* _AIM OF THE TASK_: Report all lines in the records that hold the string "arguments".

##### DATA RECORDS

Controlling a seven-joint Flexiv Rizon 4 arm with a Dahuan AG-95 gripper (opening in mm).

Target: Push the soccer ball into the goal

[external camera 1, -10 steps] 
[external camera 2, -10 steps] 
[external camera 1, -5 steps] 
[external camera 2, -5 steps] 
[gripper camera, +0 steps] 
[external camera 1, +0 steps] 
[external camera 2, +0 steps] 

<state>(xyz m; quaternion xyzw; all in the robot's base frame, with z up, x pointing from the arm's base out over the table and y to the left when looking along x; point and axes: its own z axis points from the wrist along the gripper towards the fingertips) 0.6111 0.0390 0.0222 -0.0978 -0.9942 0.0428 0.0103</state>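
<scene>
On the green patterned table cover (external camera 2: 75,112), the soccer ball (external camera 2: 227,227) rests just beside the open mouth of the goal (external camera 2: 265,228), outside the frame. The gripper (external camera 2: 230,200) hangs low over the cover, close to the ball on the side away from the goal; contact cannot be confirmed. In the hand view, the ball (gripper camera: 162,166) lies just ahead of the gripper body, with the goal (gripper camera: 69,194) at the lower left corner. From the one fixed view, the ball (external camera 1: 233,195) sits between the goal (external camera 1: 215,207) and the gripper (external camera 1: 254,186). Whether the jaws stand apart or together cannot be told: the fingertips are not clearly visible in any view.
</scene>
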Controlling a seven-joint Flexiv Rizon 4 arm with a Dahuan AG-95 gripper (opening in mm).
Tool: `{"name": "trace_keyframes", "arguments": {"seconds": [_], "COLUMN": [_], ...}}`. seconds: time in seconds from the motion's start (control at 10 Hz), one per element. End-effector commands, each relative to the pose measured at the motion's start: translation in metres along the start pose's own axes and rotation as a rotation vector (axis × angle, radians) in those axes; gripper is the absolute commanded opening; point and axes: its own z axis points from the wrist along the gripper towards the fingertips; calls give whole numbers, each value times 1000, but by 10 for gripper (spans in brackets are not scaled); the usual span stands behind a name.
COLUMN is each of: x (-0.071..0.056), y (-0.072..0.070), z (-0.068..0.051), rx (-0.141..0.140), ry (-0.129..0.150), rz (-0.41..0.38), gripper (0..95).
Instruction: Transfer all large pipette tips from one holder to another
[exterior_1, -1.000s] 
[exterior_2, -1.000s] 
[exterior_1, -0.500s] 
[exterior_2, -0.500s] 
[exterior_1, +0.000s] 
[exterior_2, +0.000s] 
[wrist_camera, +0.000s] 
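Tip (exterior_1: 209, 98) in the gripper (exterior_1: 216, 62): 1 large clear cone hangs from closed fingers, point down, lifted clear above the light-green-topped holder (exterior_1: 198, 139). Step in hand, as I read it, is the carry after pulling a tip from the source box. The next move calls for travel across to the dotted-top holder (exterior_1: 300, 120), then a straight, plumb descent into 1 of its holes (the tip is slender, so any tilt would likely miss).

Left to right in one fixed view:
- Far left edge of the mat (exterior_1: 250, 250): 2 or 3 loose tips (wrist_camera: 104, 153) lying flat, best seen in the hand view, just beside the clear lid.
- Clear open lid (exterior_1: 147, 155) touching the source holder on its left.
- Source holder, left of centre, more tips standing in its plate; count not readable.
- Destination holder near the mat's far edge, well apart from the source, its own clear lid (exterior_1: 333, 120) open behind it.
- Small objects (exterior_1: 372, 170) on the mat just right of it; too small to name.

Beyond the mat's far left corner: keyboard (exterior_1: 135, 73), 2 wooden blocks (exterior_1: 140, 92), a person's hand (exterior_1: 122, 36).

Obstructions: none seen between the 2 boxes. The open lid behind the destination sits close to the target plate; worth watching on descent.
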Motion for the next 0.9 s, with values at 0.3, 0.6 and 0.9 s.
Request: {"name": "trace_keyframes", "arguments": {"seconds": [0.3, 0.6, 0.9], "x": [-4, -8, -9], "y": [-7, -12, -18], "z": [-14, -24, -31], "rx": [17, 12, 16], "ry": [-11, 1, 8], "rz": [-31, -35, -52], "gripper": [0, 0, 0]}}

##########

* _TASK OUTPUT_:
Tool: `{"name": "trace_keyframes", "arguments": {"seconds": [_], "COLUMN": [_], ...}}`. seconds: time in seconds from the motion's start (control at 10 Hz), one per element. End-effector commands, each relative to the pose measured at the motion's start: translation in metres along the start pose's own axes and rotation as a rotation vector (axis × angle, radians) in those axes; gripper is the absolute commanded opening; point and axes: its own z axis points from the wrist along the gripper towards the fingertips; calls give whole numbers, each value times 1000, but by 10 for gripper (spans in brackets are not scaled); the usual span stands behind a name.
Request: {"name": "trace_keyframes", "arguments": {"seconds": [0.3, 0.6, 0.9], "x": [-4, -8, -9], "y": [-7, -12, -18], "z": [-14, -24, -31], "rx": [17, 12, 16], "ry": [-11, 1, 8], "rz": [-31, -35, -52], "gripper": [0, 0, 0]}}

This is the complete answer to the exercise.